One possibility to consider is that virtualenv itself is a bad idea. Why should the Python interpreter executable, rather than the program being run, determine the set of packages that is available for import? It is confusing and inconvenient to have to deal with environments at all. Yes, even if you are using a helper. Maybe there can be a better way to manage dependencies that is not completely disjoint from setup.py.

That just sounds like node_modules/ and I personally don't want to go down that route. If you view the interpreter as another component of an app then the disconnect doesn't seem so nutty (at least in my head; at that point it's just another /usr/local to me).

-Brett
 

On Fri, Dec 16, 2016 at 8:07 AM Nick Coghlan <ncoghlan@gmail.com> wrote:
On 16 December 2016 at 20:57, Glyph Lefkowitz <glyph@twistedmatrix.com> wrote:

Anyhow, Xcode is far from perfect - many of the places it touches the UNIX pipeline are extremely sharp edges you can easily impale yourself on (and don't get me started about codesigning) - but it nevertheless points at a different potential direction.  For example; why expose the concept of a "virtual environment" directly at all?  "New Project" could just create a requirements.txt and a setup.py for you, alongside a git repo and a virtualenv for that project.  Or, the UI could be geared towards setting up a tox.ini rather than a virtualenv, and run everything through tox so it's in an isolated environment with defined requirements.  This is a best practice anyway so why not make it easier to start early?

This might all be way too much work, but I think it's important to remember it's possible.

Yeah, I think we agree more than we disagree here. The main thing is that one of the key ways newcomer-friendly environments make themselves more approachable is to *constrain choice*.

XCode usability benefits from being Apple-centric. Ditto for Visual Studio and MS.

Linux and Python, by contrast, were both born out of a DIY culture where folks being free to choose their own tools was initially perceived solely as a highly desirable feature, rather than as a potential barrier to entry for newcomers.

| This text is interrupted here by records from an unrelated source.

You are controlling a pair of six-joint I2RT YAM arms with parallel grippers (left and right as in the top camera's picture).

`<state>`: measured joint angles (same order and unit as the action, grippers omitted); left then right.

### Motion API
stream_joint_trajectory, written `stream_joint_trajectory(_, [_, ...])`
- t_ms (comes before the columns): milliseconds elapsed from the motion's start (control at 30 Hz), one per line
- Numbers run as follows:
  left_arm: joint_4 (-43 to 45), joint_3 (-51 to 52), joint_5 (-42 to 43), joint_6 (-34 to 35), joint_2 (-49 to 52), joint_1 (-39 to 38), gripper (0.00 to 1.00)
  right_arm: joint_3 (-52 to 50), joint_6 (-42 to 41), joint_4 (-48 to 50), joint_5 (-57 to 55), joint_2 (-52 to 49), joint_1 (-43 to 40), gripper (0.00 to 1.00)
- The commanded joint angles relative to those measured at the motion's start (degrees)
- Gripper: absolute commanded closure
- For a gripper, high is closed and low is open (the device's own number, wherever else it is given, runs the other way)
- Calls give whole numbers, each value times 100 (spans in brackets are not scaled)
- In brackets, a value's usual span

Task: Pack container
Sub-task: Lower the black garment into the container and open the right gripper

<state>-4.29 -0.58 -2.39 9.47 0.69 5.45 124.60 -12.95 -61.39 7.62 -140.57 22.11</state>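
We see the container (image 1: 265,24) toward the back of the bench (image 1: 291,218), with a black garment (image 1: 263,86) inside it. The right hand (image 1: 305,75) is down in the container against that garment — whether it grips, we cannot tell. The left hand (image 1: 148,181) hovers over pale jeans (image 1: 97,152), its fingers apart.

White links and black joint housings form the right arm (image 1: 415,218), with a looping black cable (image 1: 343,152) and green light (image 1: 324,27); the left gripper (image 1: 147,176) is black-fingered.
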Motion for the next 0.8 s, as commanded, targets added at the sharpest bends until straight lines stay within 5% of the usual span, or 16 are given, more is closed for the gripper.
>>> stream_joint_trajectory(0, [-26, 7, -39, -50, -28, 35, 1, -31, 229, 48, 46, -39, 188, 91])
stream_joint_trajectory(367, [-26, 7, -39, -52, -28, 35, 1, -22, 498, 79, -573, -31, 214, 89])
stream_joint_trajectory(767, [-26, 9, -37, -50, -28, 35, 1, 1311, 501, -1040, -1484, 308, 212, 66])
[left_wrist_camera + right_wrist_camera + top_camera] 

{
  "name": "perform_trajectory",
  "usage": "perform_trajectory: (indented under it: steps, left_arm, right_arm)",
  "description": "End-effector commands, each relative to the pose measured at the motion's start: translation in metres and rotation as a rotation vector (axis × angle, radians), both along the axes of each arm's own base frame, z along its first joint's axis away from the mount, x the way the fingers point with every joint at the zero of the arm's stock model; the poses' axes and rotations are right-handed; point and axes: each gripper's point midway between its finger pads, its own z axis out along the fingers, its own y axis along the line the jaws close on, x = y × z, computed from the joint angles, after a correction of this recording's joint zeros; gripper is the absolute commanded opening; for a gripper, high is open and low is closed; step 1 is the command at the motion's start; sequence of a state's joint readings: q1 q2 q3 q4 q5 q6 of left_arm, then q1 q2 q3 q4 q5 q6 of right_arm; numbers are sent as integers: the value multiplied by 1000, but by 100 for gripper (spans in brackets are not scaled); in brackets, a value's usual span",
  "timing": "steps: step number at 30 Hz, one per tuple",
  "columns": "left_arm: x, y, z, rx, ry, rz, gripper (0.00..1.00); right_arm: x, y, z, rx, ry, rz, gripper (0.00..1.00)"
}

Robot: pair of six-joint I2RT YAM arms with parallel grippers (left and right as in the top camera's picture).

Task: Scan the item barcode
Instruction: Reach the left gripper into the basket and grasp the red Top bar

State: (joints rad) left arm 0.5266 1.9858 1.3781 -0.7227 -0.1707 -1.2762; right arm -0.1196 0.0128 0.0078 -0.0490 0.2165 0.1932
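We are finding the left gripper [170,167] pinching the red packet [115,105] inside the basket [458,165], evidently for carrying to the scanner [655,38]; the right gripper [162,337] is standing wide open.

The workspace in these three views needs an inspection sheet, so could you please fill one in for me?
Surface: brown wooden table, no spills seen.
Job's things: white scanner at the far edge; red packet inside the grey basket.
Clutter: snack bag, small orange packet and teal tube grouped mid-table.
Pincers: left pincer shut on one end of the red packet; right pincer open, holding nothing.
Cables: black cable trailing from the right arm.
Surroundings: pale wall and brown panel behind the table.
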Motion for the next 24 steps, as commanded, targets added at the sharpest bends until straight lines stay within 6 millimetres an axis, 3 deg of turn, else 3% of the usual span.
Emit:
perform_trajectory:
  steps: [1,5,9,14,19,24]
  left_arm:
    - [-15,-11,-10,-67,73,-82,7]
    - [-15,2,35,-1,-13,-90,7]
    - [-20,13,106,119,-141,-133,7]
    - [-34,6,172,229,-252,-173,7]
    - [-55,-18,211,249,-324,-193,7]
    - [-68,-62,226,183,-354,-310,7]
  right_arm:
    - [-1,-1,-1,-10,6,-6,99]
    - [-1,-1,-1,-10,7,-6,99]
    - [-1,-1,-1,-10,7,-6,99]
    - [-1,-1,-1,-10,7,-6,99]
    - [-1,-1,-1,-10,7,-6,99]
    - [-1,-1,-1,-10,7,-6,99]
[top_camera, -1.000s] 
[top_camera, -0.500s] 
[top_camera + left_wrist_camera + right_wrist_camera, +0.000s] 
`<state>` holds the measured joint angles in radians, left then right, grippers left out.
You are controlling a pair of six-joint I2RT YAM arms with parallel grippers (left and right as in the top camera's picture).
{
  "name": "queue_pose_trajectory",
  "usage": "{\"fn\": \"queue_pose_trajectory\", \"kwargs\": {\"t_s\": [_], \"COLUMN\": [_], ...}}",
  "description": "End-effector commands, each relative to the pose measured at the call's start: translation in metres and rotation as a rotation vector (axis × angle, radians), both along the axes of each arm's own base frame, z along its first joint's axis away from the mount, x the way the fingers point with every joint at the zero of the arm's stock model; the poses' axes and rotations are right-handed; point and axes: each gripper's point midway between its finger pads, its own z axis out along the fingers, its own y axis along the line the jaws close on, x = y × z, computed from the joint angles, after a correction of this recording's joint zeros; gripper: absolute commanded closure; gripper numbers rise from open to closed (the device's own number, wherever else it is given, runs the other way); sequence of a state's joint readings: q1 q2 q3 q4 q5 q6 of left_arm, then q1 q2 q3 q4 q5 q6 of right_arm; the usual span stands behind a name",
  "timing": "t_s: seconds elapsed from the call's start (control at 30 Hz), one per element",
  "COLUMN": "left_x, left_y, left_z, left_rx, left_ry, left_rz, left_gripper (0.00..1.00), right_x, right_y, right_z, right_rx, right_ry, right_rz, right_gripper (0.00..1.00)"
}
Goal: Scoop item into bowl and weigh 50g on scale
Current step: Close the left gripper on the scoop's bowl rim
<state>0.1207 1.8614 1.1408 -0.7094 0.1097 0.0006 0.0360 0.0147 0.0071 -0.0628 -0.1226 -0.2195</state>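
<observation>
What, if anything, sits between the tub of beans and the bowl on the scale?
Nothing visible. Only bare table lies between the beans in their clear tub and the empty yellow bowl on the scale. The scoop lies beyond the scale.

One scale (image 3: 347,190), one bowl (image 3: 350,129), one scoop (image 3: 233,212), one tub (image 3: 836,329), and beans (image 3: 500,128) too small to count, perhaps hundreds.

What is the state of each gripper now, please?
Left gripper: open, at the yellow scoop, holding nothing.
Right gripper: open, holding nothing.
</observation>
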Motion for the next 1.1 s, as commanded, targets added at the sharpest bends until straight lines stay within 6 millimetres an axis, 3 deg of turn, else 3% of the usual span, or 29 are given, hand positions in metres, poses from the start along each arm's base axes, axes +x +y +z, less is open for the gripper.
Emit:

That means there's an argument to be made that something like YHat's Rodeo [1] might be a better starting point for data analytics in Python than jumping straight to Jupyter Notebook, and it's also why the Mu editor [2] exists as a dedicated tool for folks learning Python by way of the micro:bit project.

[1] http://rodeo.yhat.com/docs/
However, the reason I brought up the Curse and Firefox GUI examples was to emphasise the problems they hide from the default rich client experience:

- their default focus is on managing one environment per device

In the analogous Python tool, one could replace "per device" with "per project" - and perhaps have a "default project" so something useful could happen even before you've decided what you're doing...

But we've immediately bumped the complexity level up in doing so, and it's a level of complexity that many people initially spending all of their development time on a single project may not need.

I thought this thread was already interminable, I look forward to reading the never-ending rest of it now that you've raised the grim spectre of the PyPI user-ratings feature from the dead :).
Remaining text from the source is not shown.